ECLI:NL:CRVB:2013:835
Centrale Raad van Beroep
- Hoger beroep
- Rechtspraak.nl
Geen recht op WIA-uitkering en terugvordering van voorschot door Uwv
In deze zaak gaat het om een hoger beroep van appellant A. te B. tegen de uitspraak van de rechtbank Utrecht. Appellant had zich op 14 januari 2008 ziek gemeld en ontving een voorschot op een WIA-uitkering, maar het Uwv concludeerde dat hij geen recht had op deze uitkering omdat zijn arbeidsongeschiktheid minder dan 35% was. Het Uwv vorderde het voorschot van € 10.294,84 terug. De rechtbank verklaarde het beroep van appellant tegen het bestreden besluit ongegrond, maar gegrond tegen de terugvordering. Appellant ging in hoger beroep, waarbij hij stelde dat zijn medische beperkingen waren onderschat en dat hij recht had op de WIA-uitkering. Hij voegde verschillende medische rapporten en verklaringen toe ter ondersteuning van zijn standpunt.

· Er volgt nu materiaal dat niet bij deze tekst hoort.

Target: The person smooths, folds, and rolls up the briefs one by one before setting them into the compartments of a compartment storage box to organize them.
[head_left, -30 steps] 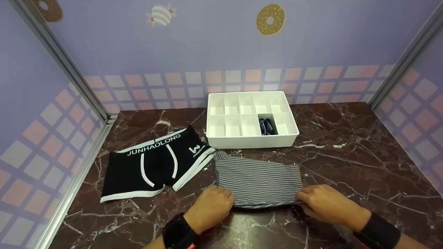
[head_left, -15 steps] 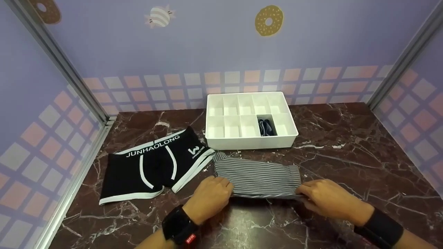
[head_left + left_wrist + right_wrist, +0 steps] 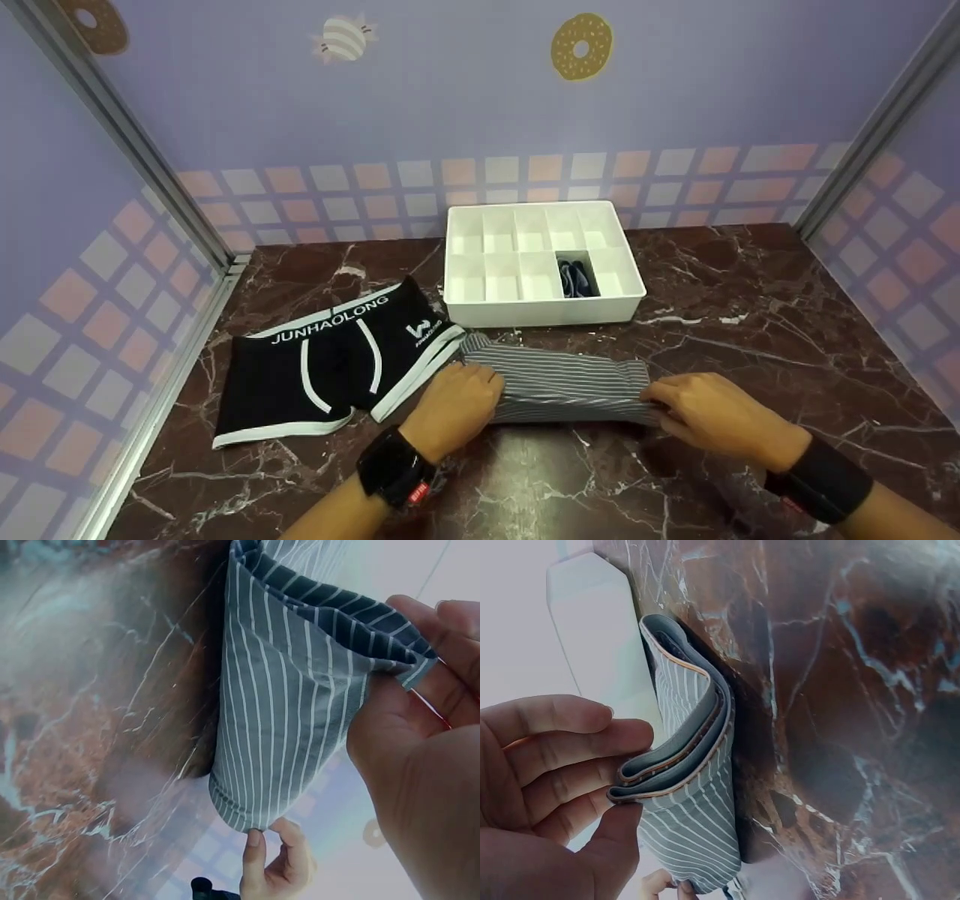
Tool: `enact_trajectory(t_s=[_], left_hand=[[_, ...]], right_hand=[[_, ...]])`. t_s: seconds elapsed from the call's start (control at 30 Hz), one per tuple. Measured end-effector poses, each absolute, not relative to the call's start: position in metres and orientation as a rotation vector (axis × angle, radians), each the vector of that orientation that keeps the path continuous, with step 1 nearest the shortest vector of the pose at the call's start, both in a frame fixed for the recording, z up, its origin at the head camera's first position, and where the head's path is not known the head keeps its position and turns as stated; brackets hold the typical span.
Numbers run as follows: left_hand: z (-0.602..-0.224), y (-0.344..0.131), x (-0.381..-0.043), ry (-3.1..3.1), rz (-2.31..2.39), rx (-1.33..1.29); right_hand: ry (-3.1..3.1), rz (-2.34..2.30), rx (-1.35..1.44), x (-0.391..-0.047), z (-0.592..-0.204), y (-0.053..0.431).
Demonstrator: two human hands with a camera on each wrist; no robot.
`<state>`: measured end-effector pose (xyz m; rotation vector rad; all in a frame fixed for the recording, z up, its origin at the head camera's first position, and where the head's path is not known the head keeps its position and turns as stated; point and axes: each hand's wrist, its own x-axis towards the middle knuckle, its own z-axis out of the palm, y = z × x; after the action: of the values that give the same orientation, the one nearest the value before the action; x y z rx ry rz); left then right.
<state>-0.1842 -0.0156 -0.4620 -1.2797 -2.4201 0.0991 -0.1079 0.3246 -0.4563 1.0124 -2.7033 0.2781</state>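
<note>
A grey garment with white stripes point(image 3: 566, 379), folded in layers, spans between both hands on the marble-look tabletop. My left hand point(image 3: 457, 405) pinches its near left corner. At the near right corner, my right hand point(image 3: 705, 411) pinches the other end between thumb and fingers. In the left wrist view, the folded garment point(image 3: 281, 705) bulges partly apart at the end by the left thumb. The right wrist view shows its stacked layers point(image 3: 694, 772) with thin orange trim at the right fingertips. Black boxer briefs point(image 3: 345, 364) with white edging lie flat at the left.
Behind the striped garment stands a white divided box point(image 3: 544, 313) with several compartments. One front compartment holds a dark navy folded cloth point(image 3: 576, 279). Patterned walls point(image 3: 480, 90) enclose the tabletop at the back and both sides.
Both hands have moved away from me toward the box, carrying the near edge of the striped garment up over itself. The garment is now narrower. The boxer briefs and box stay put.
</note>
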Motion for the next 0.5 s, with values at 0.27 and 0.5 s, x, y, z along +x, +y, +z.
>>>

De Centrale Raad van Beroep oordeelde dat de rechtbank de bevindingen van de verzekeringsartsen terecht had onderschreven. De in hoger beroep ingebrachte medische gegevens gaven geen aanleiding om de eerdere conclusies te herzien. De Raad bevestigde dat appellant op de datum in geding in staat was om werkzaamheden te verrichten en dat het Uwv terecht had vastgesteld dat hij geen recht had op de WIA-uitkering. De terugvordering van het voorschot was gerechtvaardigd, en er waren geen dringende redenen om hiervan af te zien. De Raad concludeerde dat het hoger beroep niet slaagde en bevestigde de uitspraak van de rechtbank.